*WHAT IS BEING ASKED*. If a line of the data below holds the word "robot", list it.

* * * * * * * * *

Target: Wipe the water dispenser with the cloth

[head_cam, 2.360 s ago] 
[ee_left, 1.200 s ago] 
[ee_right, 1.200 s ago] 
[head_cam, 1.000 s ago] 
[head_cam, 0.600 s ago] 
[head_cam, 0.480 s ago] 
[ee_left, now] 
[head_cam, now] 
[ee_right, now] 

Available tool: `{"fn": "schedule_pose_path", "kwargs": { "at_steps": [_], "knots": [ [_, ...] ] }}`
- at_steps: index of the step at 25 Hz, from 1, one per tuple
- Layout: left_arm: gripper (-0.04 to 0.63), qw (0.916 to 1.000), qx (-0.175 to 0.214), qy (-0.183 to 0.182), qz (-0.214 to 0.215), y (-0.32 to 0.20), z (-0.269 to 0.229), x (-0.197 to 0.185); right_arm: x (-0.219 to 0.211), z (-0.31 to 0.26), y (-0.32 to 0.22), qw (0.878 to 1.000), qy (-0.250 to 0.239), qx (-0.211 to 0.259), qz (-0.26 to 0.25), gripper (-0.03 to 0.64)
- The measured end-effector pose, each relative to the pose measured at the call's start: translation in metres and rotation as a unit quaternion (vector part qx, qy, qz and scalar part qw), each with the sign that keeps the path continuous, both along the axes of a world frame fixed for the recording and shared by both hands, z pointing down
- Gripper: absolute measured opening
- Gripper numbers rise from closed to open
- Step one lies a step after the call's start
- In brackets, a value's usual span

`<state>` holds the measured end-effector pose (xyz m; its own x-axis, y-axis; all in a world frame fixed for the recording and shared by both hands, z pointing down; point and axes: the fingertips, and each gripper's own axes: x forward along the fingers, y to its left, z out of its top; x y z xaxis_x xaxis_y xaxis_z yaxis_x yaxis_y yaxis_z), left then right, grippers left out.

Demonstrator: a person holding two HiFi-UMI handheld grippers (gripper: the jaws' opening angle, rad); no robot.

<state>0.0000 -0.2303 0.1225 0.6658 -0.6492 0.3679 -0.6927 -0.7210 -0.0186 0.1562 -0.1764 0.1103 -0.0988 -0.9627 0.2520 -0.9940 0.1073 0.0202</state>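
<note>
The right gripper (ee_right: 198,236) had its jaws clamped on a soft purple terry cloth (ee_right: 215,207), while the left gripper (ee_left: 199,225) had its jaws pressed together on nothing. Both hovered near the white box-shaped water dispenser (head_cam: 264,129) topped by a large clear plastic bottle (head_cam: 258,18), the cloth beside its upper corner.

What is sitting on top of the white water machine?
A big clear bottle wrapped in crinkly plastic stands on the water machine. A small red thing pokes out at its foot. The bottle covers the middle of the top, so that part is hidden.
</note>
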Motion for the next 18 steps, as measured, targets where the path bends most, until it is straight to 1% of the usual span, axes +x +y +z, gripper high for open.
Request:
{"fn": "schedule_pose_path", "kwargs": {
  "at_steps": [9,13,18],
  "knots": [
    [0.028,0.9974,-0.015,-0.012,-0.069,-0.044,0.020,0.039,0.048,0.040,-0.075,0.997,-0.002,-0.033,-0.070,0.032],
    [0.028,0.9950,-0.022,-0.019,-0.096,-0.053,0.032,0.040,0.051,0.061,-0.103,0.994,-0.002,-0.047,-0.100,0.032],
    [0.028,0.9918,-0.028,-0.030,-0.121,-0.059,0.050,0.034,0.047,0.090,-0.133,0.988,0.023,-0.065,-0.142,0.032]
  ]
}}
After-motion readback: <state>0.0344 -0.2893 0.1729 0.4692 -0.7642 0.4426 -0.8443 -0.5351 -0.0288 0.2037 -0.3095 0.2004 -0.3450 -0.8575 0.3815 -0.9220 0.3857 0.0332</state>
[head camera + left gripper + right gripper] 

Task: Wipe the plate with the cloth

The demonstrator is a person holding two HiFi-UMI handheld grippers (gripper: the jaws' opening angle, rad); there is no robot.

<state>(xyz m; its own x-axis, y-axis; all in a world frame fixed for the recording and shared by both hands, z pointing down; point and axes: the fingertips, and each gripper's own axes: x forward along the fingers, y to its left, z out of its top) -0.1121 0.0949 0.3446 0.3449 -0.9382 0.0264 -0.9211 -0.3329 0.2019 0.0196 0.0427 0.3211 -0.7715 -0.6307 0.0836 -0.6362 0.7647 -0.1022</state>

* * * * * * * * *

*RESPONSE TO THE TASK*.
Demonstrator: a person holding two HiFi-UMI handheld grippers (gripper: the jaws' opening angle, rad); no robot.
The demonstrator is a person holding two HiFi-UMI handheld grippers (gripper: the jaws' opening angle, rad); there is no robot.

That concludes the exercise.